WHAT YOU ARE ASKED TO DO: For the word "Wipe", count the lines below that contain it. Give the number alone.

AVAILABLE DATA:
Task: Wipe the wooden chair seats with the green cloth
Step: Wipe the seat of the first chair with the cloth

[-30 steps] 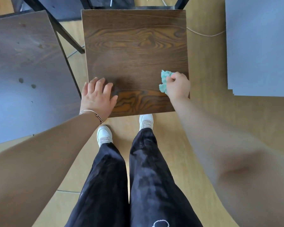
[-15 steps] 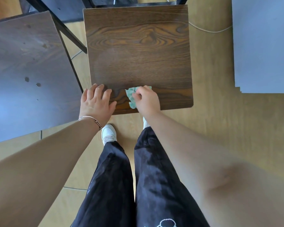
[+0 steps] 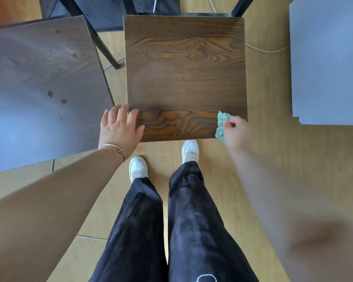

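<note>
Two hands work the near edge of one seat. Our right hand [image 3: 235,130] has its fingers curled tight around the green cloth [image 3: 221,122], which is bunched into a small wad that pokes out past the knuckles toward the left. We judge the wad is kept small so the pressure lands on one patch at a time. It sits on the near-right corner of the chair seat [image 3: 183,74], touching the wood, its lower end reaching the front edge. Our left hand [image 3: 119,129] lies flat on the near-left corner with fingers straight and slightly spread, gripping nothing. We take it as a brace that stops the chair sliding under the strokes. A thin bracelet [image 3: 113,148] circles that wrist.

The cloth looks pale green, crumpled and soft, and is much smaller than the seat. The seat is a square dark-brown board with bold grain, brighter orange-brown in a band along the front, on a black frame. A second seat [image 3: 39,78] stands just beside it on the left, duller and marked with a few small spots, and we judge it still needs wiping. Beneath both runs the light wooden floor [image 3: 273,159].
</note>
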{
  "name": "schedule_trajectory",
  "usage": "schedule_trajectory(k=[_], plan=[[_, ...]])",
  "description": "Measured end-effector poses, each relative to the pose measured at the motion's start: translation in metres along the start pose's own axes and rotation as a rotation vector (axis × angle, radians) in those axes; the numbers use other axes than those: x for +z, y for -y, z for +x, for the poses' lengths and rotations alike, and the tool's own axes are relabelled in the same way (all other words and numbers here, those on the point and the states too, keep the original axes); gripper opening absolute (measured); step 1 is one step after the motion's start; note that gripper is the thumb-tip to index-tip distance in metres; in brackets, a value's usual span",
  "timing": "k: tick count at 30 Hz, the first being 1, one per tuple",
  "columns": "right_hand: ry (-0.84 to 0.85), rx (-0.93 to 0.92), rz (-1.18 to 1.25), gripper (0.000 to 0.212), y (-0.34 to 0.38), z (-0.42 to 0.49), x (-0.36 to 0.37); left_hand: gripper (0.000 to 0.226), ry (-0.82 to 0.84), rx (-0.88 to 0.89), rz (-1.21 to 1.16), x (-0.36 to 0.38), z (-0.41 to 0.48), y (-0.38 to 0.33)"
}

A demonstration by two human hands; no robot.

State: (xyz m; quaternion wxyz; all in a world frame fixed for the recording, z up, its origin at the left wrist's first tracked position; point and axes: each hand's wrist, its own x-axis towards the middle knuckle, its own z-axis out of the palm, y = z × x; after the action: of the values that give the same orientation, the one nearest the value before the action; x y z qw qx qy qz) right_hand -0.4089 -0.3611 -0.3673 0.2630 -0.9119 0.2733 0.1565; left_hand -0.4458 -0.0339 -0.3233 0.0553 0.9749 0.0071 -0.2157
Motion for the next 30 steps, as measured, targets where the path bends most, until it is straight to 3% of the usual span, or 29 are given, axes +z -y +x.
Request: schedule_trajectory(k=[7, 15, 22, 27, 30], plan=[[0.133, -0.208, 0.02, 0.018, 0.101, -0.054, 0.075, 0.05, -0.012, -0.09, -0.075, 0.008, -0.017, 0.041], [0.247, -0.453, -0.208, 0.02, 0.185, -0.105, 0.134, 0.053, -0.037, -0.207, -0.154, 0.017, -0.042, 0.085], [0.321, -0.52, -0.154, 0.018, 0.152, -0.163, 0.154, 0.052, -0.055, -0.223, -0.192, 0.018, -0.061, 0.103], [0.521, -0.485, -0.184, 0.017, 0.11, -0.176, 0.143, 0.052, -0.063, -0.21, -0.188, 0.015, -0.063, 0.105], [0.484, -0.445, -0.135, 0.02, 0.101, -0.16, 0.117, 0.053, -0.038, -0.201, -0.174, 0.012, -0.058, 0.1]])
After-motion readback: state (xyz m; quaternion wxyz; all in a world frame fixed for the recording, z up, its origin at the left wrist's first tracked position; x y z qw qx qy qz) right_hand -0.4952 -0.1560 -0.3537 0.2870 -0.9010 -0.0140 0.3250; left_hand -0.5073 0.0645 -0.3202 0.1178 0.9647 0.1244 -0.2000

SOLUTION TO THIS EXERCISE: 2